**What this task involves:**
Working from the data below, write out exactly the lines from its first through the line that contains "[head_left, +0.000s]", both ends included and pictures omitted.

------------------------------------------------------------------------

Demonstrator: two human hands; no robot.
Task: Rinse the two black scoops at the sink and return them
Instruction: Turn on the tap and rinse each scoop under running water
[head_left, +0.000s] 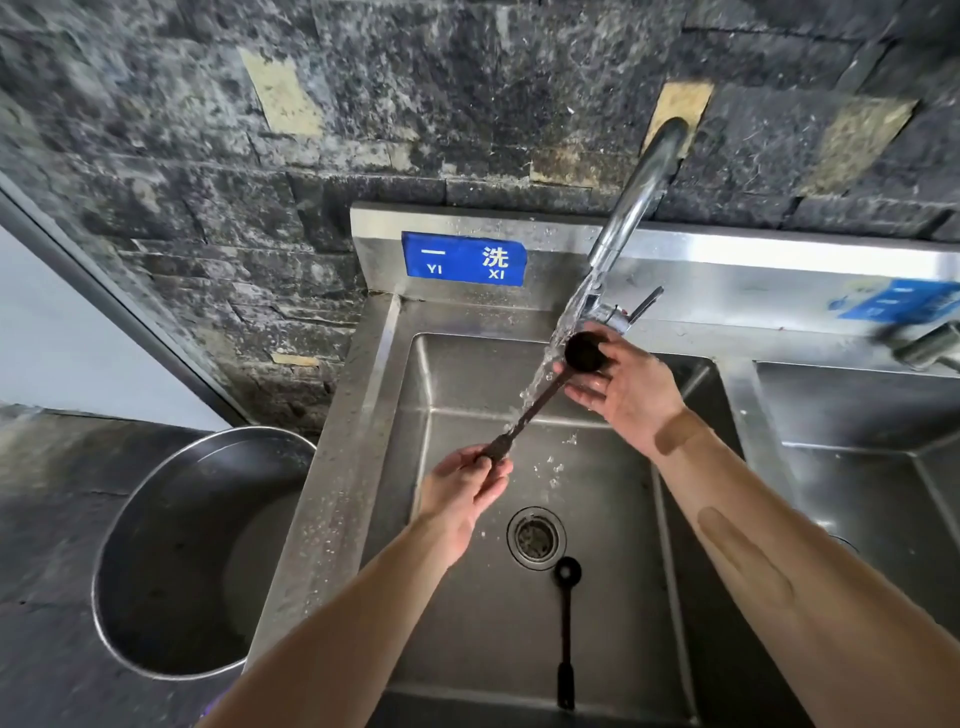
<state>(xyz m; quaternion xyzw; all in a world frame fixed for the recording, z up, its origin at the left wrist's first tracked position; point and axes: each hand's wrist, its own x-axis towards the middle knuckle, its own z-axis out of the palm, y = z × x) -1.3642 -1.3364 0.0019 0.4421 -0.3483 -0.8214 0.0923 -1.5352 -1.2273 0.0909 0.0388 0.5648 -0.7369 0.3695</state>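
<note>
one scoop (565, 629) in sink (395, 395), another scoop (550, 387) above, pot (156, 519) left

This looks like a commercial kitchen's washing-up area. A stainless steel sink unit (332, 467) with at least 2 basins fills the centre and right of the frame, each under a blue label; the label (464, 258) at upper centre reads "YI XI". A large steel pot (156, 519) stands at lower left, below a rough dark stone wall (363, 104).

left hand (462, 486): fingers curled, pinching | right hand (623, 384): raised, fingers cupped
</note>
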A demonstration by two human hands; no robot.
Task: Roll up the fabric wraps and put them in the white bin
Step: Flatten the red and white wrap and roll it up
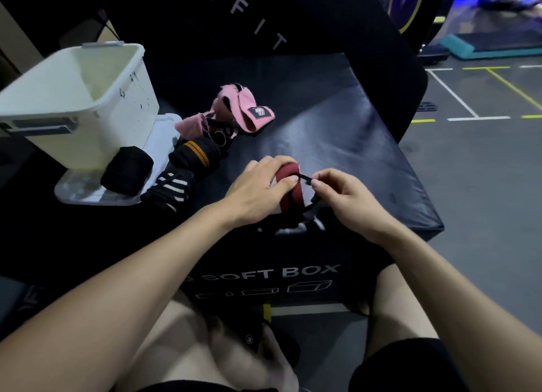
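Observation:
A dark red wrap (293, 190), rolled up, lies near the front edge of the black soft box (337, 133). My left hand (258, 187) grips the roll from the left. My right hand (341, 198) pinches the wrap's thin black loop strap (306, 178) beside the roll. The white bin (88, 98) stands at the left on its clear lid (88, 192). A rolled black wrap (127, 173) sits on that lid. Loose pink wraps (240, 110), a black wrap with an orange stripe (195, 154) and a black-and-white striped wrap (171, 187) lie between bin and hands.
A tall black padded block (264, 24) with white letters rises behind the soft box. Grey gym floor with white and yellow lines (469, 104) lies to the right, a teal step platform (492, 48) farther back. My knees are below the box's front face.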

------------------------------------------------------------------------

**Answer section:**
Demonstrator: two human hands; no robot.
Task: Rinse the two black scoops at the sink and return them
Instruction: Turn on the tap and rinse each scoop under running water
[head_left, +0.000s] 

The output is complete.